The Rev. Fred Robinson was about to start Sunday morning worship with his church staff when he heard a stunning public confession.
It came around the peak of the Covid-19 pandemic in January of last year. His church had canceled in-person worship, but staffers had gathered inside the sanctuary to record a live online service.
About 10 minutes before going live, a worship team member arrived and instinctively reached out to hug a man wearing a face mask who was setting up microphones. The masked man, in trying to keep at least six feet away from others, reluctantly backed away.
“I haven’t touched or hugged anybody anyone in a year,” the man in the mask said, his voice weighed down by sorrow. He said that he was unmarried and had lived much of the pandemic alone – unlike the other staffers, who had family and spouses at home.
“It broke our hearts.
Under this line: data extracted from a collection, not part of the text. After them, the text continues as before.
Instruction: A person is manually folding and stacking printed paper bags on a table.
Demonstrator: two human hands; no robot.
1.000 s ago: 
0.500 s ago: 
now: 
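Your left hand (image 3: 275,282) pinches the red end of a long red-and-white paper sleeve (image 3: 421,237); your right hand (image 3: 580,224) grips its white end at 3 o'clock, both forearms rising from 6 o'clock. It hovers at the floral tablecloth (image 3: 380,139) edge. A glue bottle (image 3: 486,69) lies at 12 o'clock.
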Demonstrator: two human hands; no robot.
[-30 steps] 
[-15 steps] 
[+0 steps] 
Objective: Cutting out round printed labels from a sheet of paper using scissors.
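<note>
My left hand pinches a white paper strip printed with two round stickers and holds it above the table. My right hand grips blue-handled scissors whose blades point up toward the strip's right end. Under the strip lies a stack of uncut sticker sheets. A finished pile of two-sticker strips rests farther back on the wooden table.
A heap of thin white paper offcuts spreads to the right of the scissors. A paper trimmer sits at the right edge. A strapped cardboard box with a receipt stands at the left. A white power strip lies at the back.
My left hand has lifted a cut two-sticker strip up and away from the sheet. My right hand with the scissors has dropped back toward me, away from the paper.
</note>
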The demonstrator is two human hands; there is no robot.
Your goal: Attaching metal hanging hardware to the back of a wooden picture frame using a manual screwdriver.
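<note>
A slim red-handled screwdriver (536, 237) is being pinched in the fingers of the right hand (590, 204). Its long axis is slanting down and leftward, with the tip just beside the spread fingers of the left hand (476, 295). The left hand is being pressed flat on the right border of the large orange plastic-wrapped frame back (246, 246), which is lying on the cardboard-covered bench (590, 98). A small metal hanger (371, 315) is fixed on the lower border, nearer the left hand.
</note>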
There were tears,” says Robinson, who was then leading a United Church of Christ congregation in Charlotte, North Carolina. “All of us were crushed because our brother had gone through this pandemic in a way that we hadn’t considered.”
Expect more tears in churches today as Christians celebrate Easter Sunday, which marks the death and resurrection of Christ. But many of those tears may come from relief and joy because of something that’s unique to this Easter.
People aren’t just celebrating the risen Christ this year. Some are giving thanks for the resurrection of hope in their own lives, because the worst of the pandemic may finally be over.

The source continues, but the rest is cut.